It's never normal for your child's foot to hurt. However, it can sometimes be difficult to ascertain, especially in the adolescent and preteen years.

A foot problem that commonly occurs among adolescents and preteens is heel pain. There can be significant confusion about the cause of heel pain in children, but most commonly it results from a condition called "Sever's disease," or "calcaneal apophysitis."

Whoa! That sounds scary. I don't want my child to have a "disease" or even an "-itis!"

About Sever's Disease

While the name sounds ominous, Sever's disease is a relatively minor condition that causes heel pain in children.

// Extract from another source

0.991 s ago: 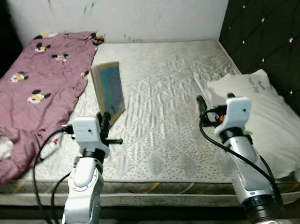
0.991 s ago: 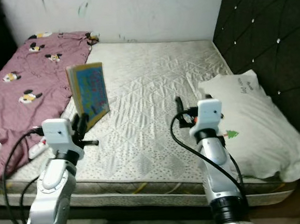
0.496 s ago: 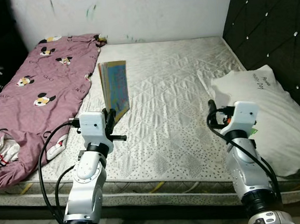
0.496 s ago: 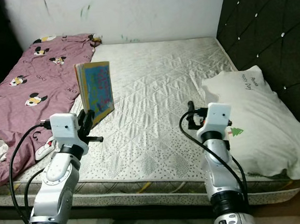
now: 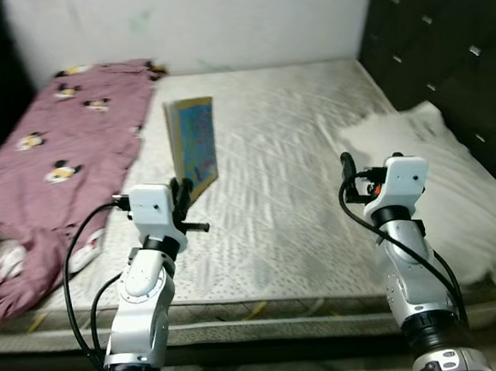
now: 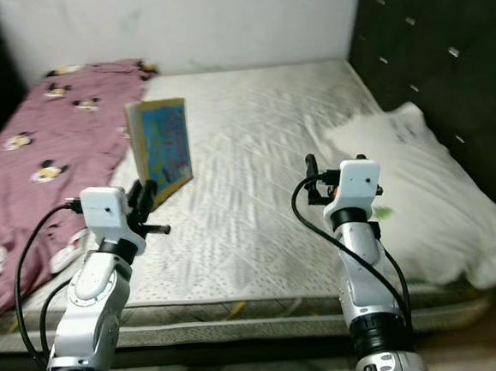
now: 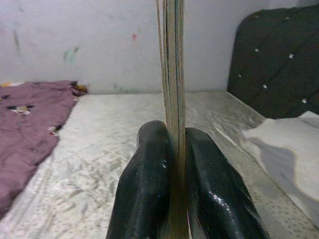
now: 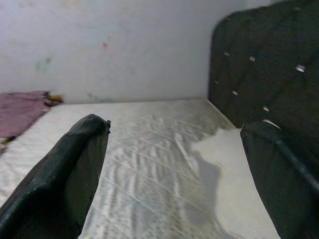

It typically affects girls from ages 8 to 12, while affecting boys ages 9 to 13. Children who develop Sever's disease will usually complain of pain at the very back and/or bottom of the heel.

The condition is very common in active children, especially those who play sports such as soccer, football and baseball where the use of cleats can contribute to the foot problem.  It is also common problem in children that are overweight, as well as those who spend too much time wearing flat shoes and flip-flops.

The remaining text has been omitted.